Note: This is not a screencap of the ending of Inside, but close enough.
This is the game for my moment. A cyberpunk dystopia wherein a whole lot of characters are drinking, as I myself recently replied to a doctor, “closer to ‘every day’ than to socially.” VA-11 Hall-A bar and its patrons are like an anime-kitsch version of "Boulevard of Broken Dreams", itself a kitsch version of Edward Hopper’s Nighthawks.
In Rosie Schaap’s little savoir-faire, “How to Read a Bar,” she recommends that you “consider its inventory” when ordering. What do you do, then, when every single drink (even the beer!) is a combination of the same five space-age ingredients? At VA-11 Hall-A, you’ve got Adelhyde, Flanergide, Powdered Delta, Bronson Extract (I’m not sure I want to know where they get that one), and Karmotrine, the universal alcoholic component. And that's it, more or less, so clearly no one's coming here for the mixology. But they keep coming back, all the same.

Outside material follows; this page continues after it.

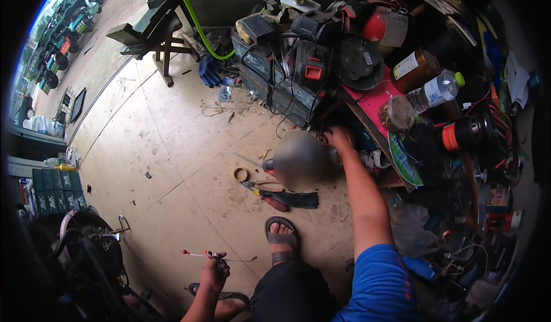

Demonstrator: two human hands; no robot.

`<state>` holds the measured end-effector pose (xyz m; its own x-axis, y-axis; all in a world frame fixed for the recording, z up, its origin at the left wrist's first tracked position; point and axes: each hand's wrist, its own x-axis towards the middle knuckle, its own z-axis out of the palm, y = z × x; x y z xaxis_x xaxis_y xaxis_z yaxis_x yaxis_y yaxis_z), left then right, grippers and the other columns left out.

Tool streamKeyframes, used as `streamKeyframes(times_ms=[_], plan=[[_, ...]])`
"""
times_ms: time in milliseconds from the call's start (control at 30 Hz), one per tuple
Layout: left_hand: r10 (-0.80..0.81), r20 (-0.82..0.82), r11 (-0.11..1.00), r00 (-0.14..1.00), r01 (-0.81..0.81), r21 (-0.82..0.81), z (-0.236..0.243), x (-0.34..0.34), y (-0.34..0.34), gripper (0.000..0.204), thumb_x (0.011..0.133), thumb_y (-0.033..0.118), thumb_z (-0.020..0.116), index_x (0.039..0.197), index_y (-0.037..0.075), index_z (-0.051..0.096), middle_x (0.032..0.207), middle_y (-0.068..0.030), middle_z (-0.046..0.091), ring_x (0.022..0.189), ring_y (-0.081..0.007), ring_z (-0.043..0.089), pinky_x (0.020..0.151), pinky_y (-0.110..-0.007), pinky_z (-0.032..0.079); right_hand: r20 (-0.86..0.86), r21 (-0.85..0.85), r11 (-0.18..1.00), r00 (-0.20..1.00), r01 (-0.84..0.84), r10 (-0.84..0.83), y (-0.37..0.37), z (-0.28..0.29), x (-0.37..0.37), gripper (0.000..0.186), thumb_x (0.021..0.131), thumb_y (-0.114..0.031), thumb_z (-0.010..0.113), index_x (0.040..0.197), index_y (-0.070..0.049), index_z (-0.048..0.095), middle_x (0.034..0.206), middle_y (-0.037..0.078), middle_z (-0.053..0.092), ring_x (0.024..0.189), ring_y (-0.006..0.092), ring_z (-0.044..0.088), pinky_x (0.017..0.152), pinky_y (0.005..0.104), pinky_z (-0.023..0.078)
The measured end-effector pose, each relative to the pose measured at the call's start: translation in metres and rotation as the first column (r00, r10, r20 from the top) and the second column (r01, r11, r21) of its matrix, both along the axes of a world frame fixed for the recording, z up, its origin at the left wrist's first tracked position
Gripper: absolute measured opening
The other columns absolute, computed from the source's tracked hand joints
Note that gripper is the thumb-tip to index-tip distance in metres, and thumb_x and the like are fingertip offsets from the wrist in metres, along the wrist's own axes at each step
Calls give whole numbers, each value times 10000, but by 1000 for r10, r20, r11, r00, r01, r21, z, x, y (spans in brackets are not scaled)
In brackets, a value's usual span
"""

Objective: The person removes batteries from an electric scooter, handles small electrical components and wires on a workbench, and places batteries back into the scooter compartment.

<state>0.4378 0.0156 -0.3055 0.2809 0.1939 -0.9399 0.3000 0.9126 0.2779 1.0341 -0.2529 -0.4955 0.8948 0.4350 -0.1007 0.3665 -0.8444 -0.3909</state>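
Low at the left, my left hand (pixel 213 273) is closed around a thin metal rod tool (pixel 238 259) with red ends on one side. My right arm stretches forward. My right hand (pixel 340 138) is at the foot of the cluttered bench, among dark items; its fingertips are too hidden to show a grip. Just left of it is a rounded shape (pixel 298 160), blurred out. On the floor beside that shape lie pliers (pixel 267 182), a roll of tape (pixel 240 174), a red-handled tool (pixel 275 204) and a black strip-like piece (pixel 295 199).
A grey chest (pixel 270 75) carries a black and red battery pack (pixel 313 69). To the right, a pink-topped shelf (pixel 367 101) holds a clear bottle (pixel 436 91), a brown jar (pixel 414 69) and a round tub (pixel 396 114). A wooden stool (pixel 163 49) and blue gloves (pixel 210 71) are further off.
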Motion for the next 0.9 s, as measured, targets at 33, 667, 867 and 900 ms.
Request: streamKeyframes(times_ms=[33, 667, 867, 900], plan=[[4, -13, 1000, 1000, -4, 2, 0, 1, 0, 278, 1023, 267, 594, 1184, 40, 580, 717, -7, 464, 583, -132, 429, 515, -262, 320, 7, 13, 1000, 1000, 14, -14, 2, 0, -3, 330, 876, -338, 674, 1080, -95, 764, 1084, 236, 723, 1025, 430, 687, 895, 529, 550], [39, -24, 999, 999, -39, 16, 7, 7, 4, 246, 990, 165, 574, 1191, 23, 592, 693, -15, 460, 576, -135, 429, 509, -264, 330, 56, 249, 875, 895, 416, -442, 13, 56, -58, 372, 931, -410, 658, 1043, -79, 785, 981, 249, 735, 965, 440, 714, 802, 483, 574], [-21, 21, 1000, 1000, 21, -18, 2, 16, 8, 275, 993, 183, 577, 1212, 16, 591, 712, -24, 487, 595, -142, 454, 512, -266, 337, -268, 447, 588, 729, 673, -630, -6, -1, -3, 314, 961, -312, 676, 982, -13, 769, 814, 98, 759, 687, 155, 713, 621, 332, 541], [-22, 28, 1000, 999, 22, -16, 1, 15, 8, 279, 993, 185, 577, 1216, 17, 590, 717, -25, 493, 599, -142, 459, 513, -266, 338, -242, 441, 601, 733, 666, -635, -5, -3, -1, 317, 957, -309, 684, 970, -3, 769, 814, 91, 762, 690, 153, 716, 623, 330, 540]])
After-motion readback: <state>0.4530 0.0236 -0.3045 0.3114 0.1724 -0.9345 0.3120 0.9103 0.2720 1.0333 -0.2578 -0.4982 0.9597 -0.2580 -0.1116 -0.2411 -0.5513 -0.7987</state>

It’s the same way for the game, if you try to read it. You consider its inventory: a simple little drag & drop interface, a bunch of affable drunks, a jukebox full of gurgling synth. As games go, maybe that’s the equivalent of a “beer and a shot” kind of dive, but I find myself unwinding there a lot--keeping its window open while I write, popping in every now again to throw a drink together. It’s all in the atmosphere, really. Comfortable, low pressure... somewhere you can have an actual conversation, you know? Without it always inevitably swinging back to how you need to go on a mission or slay a demon or something.